*Task item:*
From the listing below, pull out the lines that hold "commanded".
○ ○ ○ ○
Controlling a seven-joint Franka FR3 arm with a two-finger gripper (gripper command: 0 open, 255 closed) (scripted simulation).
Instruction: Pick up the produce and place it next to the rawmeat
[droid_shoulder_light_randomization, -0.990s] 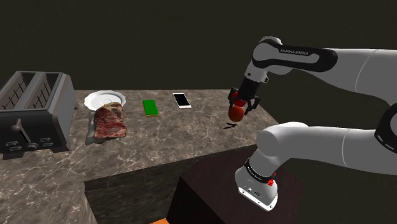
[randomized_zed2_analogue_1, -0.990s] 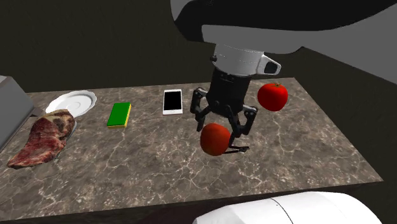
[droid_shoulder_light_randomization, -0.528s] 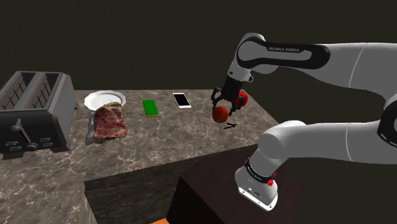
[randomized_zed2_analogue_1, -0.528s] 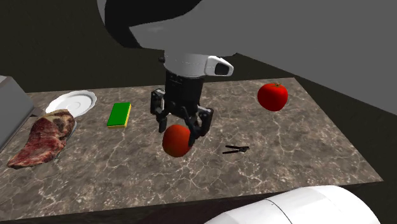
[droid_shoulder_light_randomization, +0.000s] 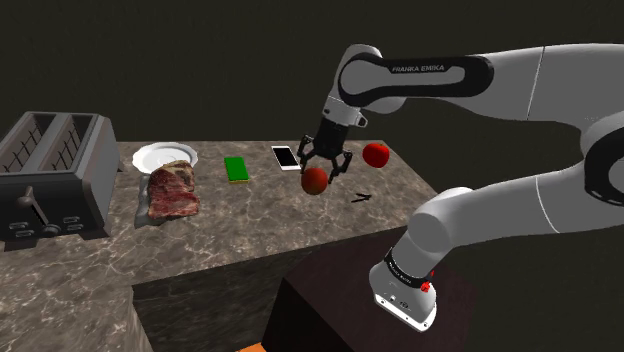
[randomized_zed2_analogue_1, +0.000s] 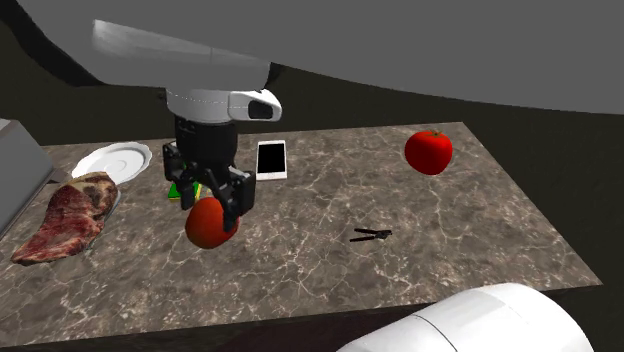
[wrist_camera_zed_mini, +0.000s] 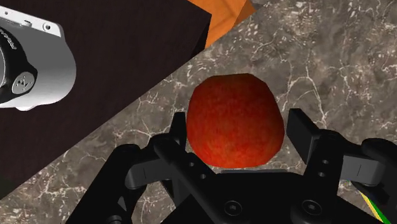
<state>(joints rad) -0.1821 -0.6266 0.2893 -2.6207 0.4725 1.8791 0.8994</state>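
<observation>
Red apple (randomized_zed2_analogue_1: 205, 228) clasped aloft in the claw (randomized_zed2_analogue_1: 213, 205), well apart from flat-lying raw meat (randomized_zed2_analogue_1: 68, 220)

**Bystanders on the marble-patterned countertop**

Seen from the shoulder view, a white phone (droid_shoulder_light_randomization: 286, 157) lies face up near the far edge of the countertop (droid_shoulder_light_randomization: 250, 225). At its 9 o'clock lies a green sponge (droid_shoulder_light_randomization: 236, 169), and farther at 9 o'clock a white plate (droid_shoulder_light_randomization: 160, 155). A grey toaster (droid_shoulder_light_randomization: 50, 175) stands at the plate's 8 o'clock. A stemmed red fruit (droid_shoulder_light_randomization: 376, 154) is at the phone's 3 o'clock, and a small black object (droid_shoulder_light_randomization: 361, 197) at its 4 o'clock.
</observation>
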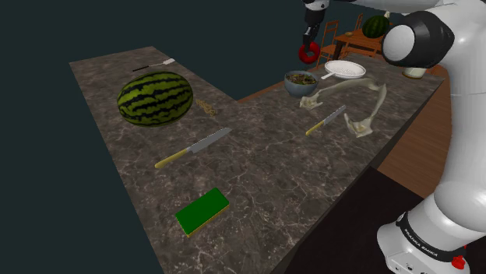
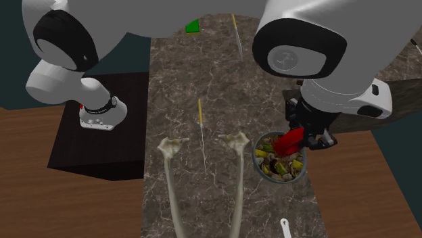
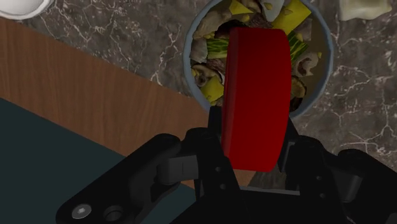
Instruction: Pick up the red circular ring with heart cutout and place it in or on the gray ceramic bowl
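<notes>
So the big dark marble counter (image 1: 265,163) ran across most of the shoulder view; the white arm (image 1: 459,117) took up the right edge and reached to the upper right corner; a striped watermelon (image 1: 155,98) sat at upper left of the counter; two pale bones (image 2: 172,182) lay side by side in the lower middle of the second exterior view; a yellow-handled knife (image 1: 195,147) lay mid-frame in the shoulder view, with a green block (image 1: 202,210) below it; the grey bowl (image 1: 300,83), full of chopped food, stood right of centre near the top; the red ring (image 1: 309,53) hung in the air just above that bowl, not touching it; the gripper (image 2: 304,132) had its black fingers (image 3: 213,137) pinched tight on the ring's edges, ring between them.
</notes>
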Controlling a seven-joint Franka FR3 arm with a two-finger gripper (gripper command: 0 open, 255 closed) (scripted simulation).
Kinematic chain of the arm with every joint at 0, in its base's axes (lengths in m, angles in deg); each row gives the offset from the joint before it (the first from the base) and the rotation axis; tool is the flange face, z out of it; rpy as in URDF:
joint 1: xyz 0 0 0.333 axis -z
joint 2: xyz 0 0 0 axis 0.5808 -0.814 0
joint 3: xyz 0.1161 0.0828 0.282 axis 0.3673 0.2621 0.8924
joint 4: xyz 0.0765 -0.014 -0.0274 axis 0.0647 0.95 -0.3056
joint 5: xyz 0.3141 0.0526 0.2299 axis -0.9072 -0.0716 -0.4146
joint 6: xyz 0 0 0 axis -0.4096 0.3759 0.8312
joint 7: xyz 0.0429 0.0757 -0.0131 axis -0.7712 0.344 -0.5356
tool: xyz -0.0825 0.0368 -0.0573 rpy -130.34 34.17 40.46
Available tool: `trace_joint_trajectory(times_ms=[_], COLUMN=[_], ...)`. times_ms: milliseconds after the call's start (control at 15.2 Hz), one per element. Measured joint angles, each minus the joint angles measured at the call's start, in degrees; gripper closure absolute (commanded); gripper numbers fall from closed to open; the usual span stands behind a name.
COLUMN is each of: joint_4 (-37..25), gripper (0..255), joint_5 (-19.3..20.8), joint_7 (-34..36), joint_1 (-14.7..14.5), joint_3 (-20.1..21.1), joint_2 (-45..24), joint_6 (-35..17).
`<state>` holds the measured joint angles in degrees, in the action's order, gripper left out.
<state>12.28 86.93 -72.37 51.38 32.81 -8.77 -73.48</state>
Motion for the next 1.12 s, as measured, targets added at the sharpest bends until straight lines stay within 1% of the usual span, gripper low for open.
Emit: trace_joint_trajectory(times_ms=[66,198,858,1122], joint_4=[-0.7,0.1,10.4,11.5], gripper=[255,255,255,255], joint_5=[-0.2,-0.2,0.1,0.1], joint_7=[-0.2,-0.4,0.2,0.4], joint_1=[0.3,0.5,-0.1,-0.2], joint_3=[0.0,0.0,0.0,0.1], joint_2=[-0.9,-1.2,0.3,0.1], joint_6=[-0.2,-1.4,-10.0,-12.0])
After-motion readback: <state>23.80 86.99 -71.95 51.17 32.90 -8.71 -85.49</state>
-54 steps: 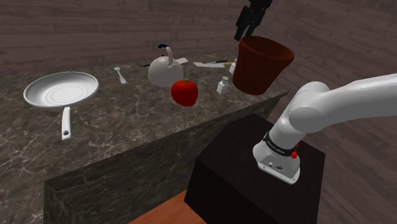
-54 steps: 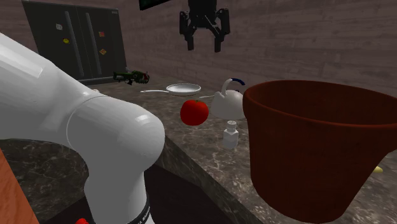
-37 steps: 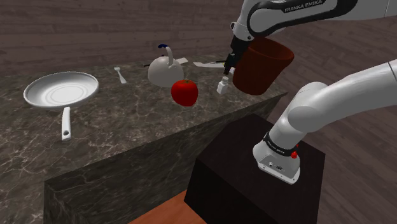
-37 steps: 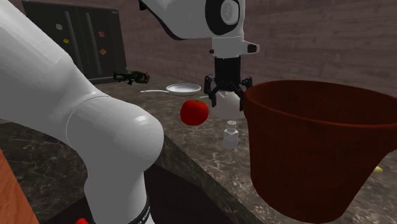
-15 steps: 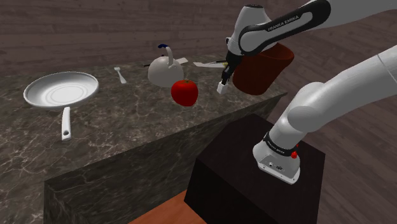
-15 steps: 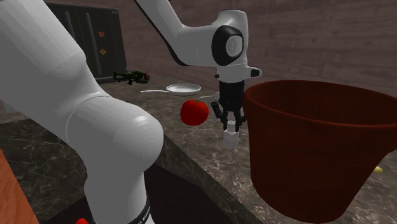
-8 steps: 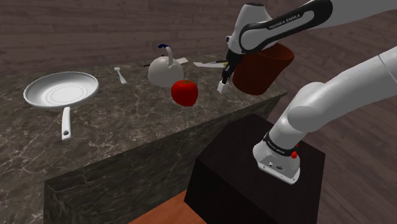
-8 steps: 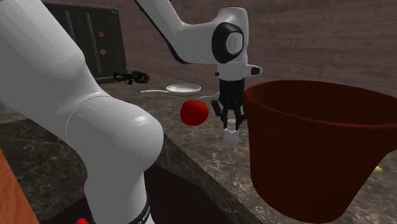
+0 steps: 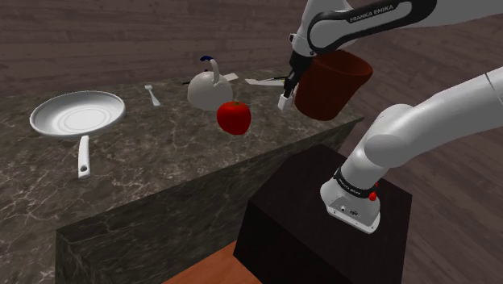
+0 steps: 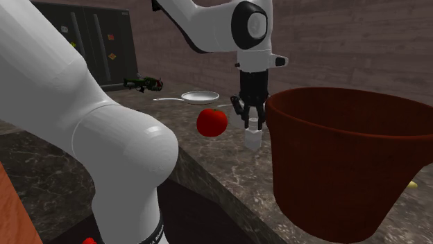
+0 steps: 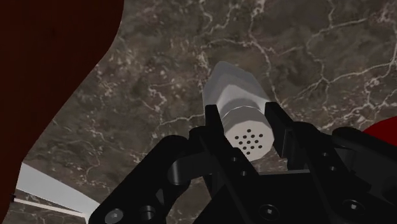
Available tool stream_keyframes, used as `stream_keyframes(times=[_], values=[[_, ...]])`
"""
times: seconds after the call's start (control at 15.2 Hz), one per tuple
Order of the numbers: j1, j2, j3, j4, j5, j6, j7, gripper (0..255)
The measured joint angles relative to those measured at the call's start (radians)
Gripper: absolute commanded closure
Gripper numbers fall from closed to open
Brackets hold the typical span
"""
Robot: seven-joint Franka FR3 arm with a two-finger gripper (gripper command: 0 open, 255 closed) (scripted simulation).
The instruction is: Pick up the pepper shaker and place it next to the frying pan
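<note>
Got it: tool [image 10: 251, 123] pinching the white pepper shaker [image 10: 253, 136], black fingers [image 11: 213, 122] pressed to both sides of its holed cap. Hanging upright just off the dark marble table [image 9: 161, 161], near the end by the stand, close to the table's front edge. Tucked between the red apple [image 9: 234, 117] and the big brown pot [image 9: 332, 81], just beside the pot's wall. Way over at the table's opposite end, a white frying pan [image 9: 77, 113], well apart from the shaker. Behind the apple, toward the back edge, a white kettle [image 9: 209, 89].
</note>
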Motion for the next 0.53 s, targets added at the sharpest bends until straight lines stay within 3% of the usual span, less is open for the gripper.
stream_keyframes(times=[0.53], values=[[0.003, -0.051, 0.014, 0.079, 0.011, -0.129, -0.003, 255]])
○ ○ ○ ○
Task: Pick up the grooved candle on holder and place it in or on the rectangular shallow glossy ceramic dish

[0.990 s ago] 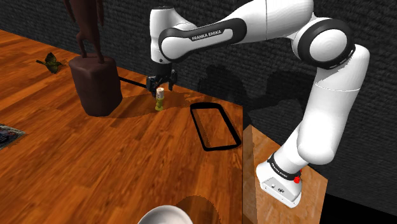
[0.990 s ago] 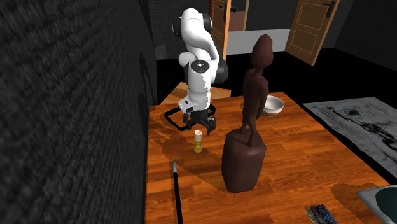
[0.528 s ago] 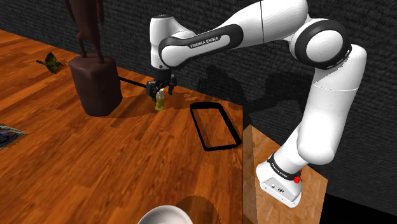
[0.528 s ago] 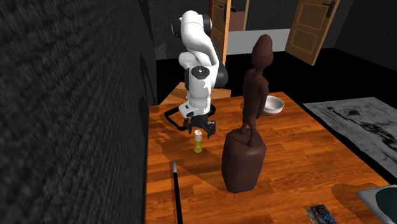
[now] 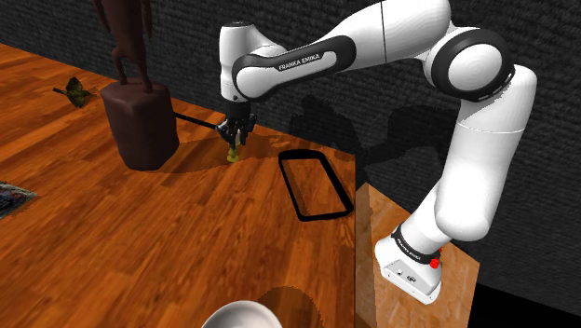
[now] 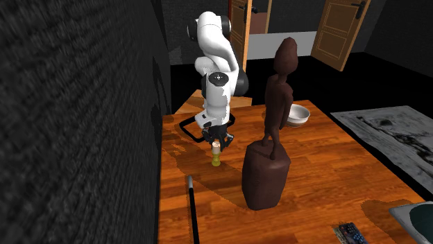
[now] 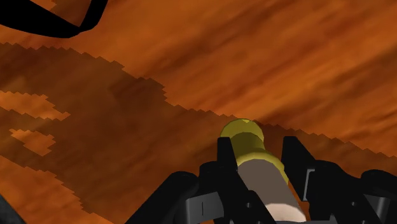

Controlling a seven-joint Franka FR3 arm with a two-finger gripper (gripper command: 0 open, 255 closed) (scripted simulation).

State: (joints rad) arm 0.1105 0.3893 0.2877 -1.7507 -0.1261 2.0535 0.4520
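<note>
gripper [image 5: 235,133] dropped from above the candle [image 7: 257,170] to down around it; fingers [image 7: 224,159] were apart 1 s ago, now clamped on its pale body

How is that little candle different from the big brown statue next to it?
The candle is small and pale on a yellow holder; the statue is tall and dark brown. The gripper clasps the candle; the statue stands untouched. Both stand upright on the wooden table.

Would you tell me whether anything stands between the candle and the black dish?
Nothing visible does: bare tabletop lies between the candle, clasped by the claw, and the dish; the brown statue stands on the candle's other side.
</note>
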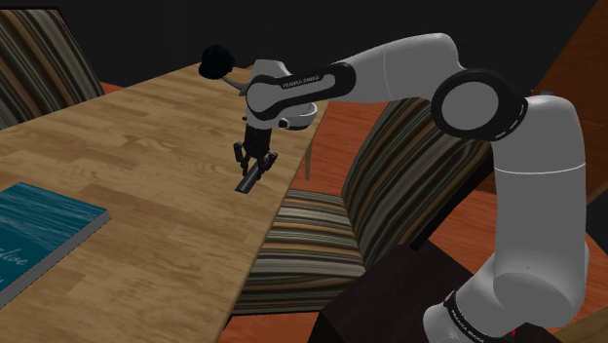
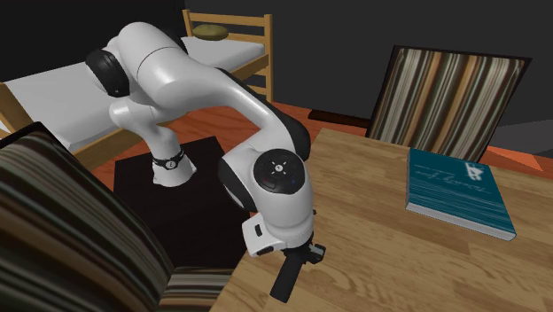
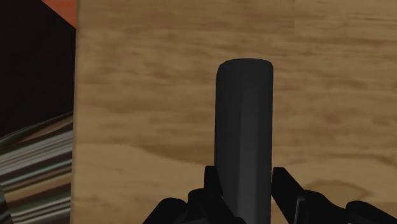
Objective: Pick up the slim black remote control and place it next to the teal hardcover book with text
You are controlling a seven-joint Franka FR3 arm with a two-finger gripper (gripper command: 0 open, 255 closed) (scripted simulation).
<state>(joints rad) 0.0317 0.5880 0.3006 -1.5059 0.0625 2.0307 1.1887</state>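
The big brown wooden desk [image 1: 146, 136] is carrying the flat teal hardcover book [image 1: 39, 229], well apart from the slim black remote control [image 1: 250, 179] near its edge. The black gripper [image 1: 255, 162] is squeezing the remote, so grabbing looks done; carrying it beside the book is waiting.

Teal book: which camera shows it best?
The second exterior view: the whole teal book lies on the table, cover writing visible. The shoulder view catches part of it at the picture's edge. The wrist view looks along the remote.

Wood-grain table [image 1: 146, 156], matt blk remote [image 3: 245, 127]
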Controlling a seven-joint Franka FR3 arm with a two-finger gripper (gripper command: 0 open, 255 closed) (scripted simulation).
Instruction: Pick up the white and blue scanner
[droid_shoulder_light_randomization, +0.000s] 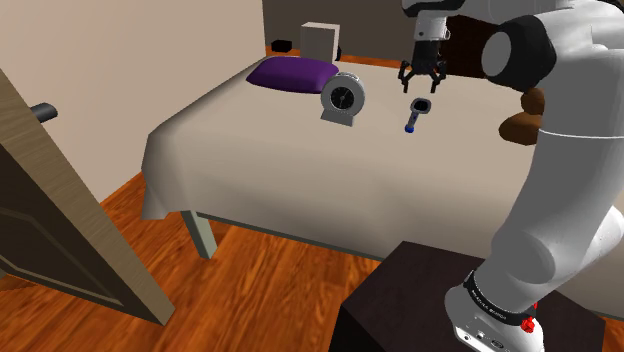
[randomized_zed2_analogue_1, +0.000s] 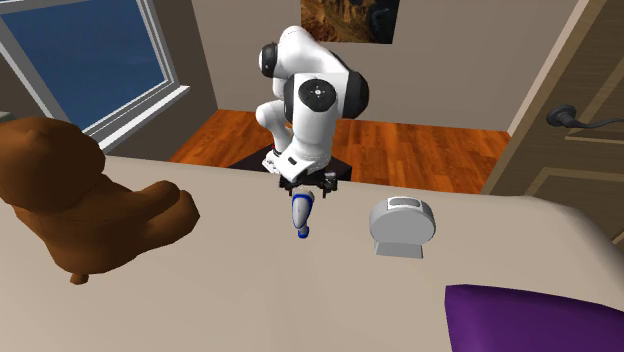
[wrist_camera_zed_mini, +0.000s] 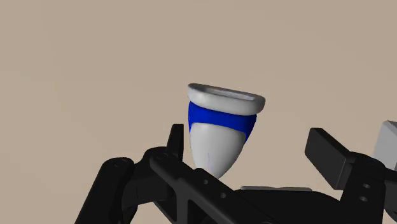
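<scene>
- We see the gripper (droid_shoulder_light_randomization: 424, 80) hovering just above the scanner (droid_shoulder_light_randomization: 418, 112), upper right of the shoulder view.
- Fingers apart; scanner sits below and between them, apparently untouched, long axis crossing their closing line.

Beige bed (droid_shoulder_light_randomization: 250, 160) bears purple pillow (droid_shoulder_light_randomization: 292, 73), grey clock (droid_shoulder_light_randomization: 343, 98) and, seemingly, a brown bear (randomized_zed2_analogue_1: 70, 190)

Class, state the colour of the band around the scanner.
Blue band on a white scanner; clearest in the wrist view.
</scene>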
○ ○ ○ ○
*Exercise output:*
Available tool: `trace_joint_trajectory(times_ms=[_], COLUMN=[_], ...)`. times_ms: milliseconds after the call's start (control at 15.2 Hz), one per element. Measured joint angles, each minus the joint angles measured at the call's start, in degrees; gripper closure absolute (commanded); gripper numbers fall from closed to open; the usual span stands behind a name.
Gripper: absolute commanded closure

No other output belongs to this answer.